Рудаков вырвался из наших рук и потрусил мимо трактора – по дороге, сворачивавшей в лес. Мы двинулись за ним и уже через пять минут уперлись в глухой забор дачных участков.
Рудаков прошел несколько ворот и калиток и остановился около одной- подергал ручку, поскребся, постучал. Все без толку. Тогда он решился и засунул руку в щель над замком.
Кто-то огромный тут же задышал ему в ладонь, обдал жарким и кислым, запах проник через глухую калитку и распространился в ночном воздухе. Рыкнуло за калиткой, ухнуло, и с лязгом грохнула цепь.
Рудаков в ужасе выдернул руку и отбежал на середину дороги.

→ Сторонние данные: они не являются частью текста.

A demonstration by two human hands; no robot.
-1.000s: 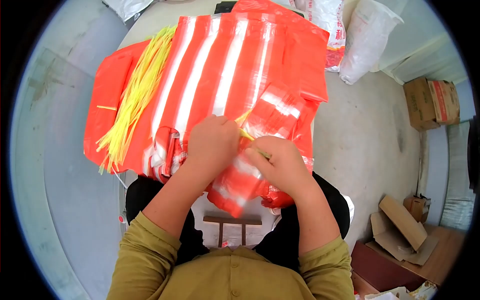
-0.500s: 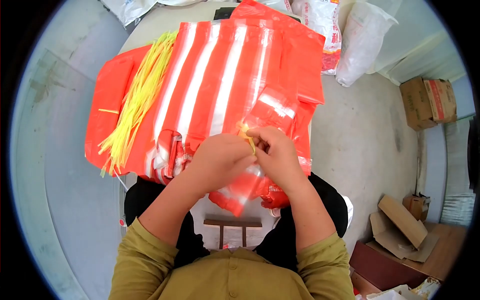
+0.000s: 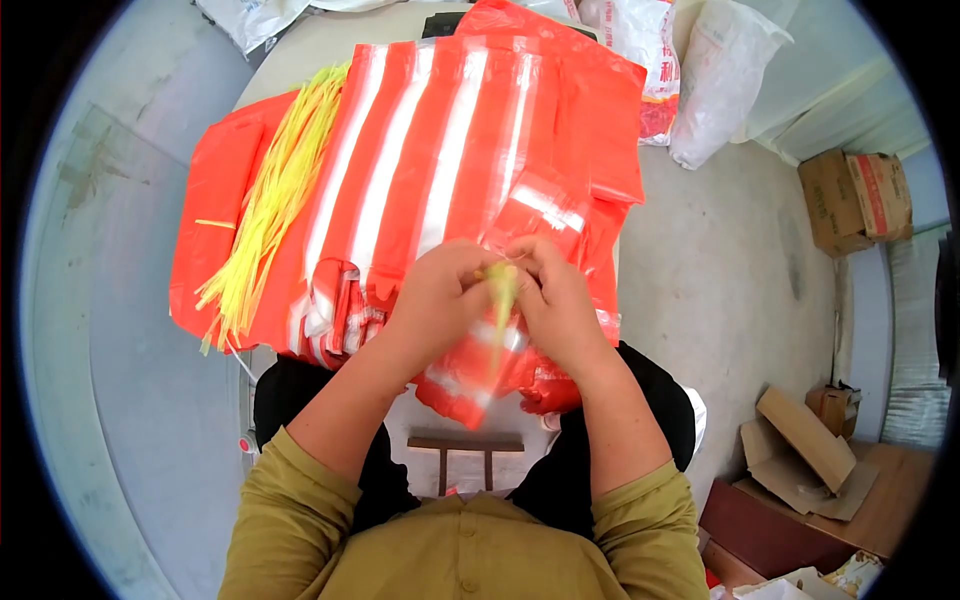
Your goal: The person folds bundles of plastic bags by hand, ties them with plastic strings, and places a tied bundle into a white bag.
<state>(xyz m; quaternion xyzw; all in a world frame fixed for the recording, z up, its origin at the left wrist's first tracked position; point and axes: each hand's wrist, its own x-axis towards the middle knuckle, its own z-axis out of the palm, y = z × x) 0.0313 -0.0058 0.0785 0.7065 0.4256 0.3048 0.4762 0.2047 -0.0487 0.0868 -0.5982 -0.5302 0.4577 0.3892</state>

– Не он! Не он! – только и успел пробормотать Рудаков и рухнул нам на руки. Мы поддержали его и, только переждав и успокоившись, подошли к следующей калитке.
Она оказалась незаперта. Мы шагнули в сад, как в реку. Вокруг были запахи ночной земли, также пахло свежестью, ночным спором, варениками, селедкой, дымом и картофельными грядками.